*** Block opens ***

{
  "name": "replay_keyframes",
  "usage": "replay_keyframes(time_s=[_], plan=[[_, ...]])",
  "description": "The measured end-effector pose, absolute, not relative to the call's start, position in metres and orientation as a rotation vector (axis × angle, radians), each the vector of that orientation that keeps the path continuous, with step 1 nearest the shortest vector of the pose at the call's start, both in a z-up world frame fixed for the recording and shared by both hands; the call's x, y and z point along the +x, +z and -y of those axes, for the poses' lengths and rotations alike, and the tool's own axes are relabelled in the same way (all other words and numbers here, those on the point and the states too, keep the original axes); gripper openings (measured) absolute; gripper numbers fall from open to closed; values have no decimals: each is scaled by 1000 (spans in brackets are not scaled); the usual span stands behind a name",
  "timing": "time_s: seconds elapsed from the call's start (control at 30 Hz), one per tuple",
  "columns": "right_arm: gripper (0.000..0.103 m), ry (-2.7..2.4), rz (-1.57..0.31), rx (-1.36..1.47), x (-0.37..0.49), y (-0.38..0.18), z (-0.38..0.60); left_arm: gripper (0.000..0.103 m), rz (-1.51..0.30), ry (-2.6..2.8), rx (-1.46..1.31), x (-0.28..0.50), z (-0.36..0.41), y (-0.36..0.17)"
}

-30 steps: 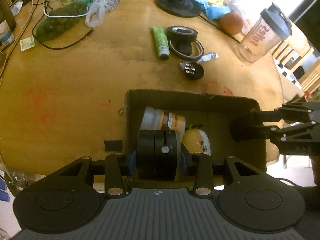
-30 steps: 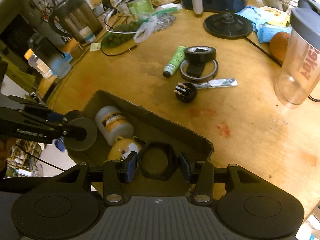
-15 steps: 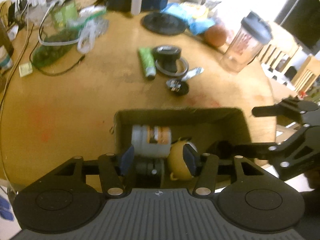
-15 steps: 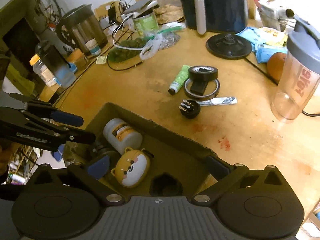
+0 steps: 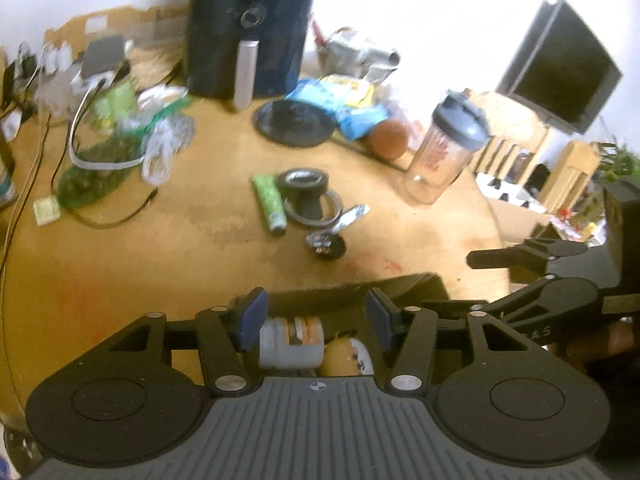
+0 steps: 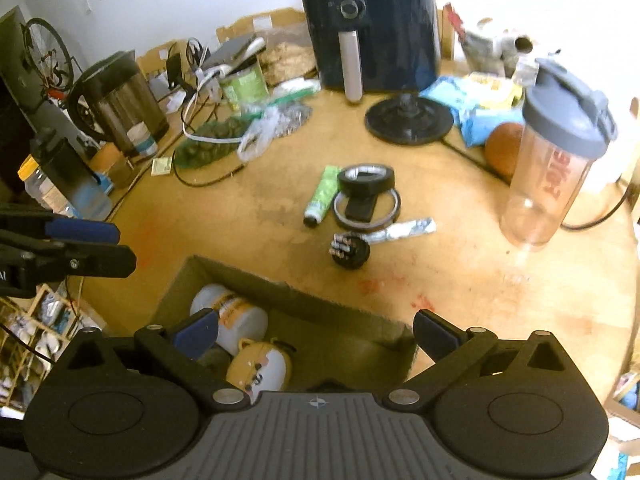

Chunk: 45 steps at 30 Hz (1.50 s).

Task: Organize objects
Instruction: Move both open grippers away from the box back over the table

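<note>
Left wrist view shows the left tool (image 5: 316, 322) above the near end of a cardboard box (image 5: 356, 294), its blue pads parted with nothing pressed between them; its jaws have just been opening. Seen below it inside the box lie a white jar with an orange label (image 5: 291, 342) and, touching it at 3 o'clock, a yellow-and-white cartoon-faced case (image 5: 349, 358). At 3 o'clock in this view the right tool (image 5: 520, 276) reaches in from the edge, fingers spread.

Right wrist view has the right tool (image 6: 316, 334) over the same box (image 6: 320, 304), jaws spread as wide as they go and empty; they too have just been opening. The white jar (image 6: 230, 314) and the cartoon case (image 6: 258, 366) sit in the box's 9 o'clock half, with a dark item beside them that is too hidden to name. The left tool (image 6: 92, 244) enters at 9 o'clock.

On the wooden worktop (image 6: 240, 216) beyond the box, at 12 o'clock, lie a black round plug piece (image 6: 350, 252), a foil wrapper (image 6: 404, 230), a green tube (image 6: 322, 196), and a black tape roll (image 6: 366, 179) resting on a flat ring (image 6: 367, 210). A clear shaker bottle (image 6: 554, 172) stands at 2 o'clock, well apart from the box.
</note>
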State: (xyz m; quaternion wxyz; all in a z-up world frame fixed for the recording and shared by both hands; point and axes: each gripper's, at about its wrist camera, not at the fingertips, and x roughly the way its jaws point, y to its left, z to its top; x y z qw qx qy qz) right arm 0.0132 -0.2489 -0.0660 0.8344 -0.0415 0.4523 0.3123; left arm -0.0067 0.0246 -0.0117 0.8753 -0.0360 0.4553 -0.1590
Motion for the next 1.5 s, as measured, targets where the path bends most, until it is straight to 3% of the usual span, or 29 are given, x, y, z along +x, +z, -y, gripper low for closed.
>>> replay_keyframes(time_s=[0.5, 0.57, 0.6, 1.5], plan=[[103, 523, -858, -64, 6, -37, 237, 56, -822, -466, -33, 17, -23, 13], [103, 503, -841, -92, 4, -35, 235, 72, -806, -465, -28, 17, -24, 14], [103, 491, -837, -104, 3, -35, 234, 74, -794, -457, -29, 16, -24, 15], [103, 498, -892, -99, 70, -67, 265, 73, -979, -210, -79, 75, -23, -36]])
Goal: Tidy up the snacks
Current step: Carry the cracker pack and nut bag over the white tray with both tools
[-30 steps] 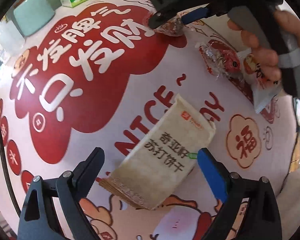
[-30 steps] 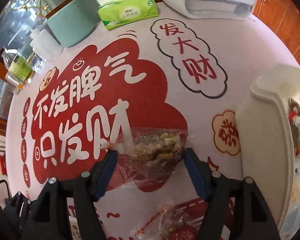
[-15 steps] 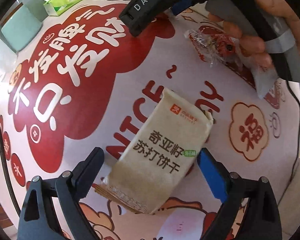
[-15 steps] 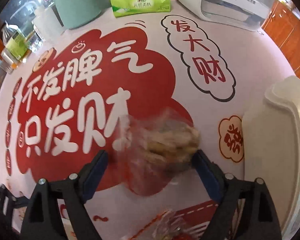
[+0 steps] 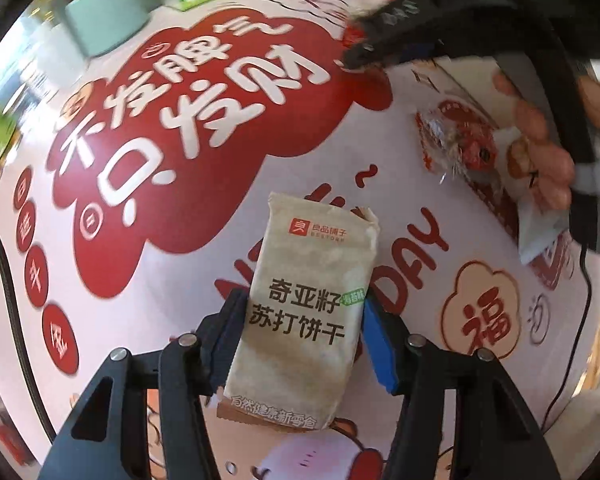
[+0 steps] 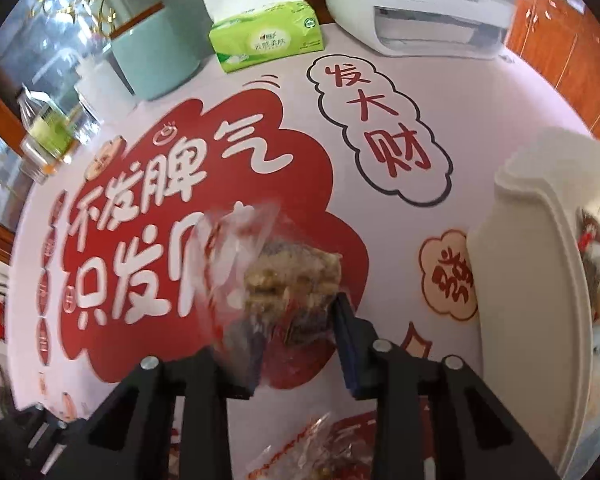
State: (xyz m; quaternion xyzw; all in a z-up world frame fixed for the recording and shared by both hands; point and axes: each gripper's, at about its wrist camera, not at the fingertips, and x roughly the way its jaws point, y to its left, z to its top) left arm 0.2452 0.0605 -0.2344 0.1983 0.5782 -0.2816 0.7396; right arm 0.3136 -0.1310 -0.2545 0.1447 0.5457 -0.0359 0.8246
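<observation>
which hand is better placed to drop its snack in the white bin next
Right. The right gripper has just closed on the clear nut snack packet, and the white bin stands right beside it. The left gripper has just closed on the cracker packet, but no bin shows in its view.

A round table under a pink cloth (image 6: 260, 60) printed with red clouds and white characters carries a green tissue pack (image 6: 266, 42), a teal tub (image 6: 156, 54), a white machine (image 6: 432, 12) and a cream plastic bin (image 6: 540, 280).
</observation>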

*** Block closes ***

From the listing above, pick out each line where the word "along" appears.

*Output for this exercise*:
  "description": "The measured end-effector pose, absolute, not relative to the call's start, position in metres and orientation as a rotation vector (axis × angle, radians), each the vector of that orientation that keeps the path continuous, with step 1 nearest the shortest vector of the pose at the call's start, both in a z-up world frame fixed for the recording and shared by both hands; the call's x, y and z point along the +x, +z and -y of those axes, for the poses' lengths and rotations alike, and the tool's own axes are relabelled in the same way (all other words and numbers here, those on the point and the states too, keep the original axes); gripper openings (measured) absolute; gripper numbers fall from open to closed; values have no decimals: each is scaled by 1000 (spans in brackets are not scaled); the usual span stands behind a name",
Motion for the next 1.5 s, as measured, targets where the path bends most, until it is straight to 3% of the usual span, or 29 are given, x, y, z along +x, +z, -y, gripper low for closed.

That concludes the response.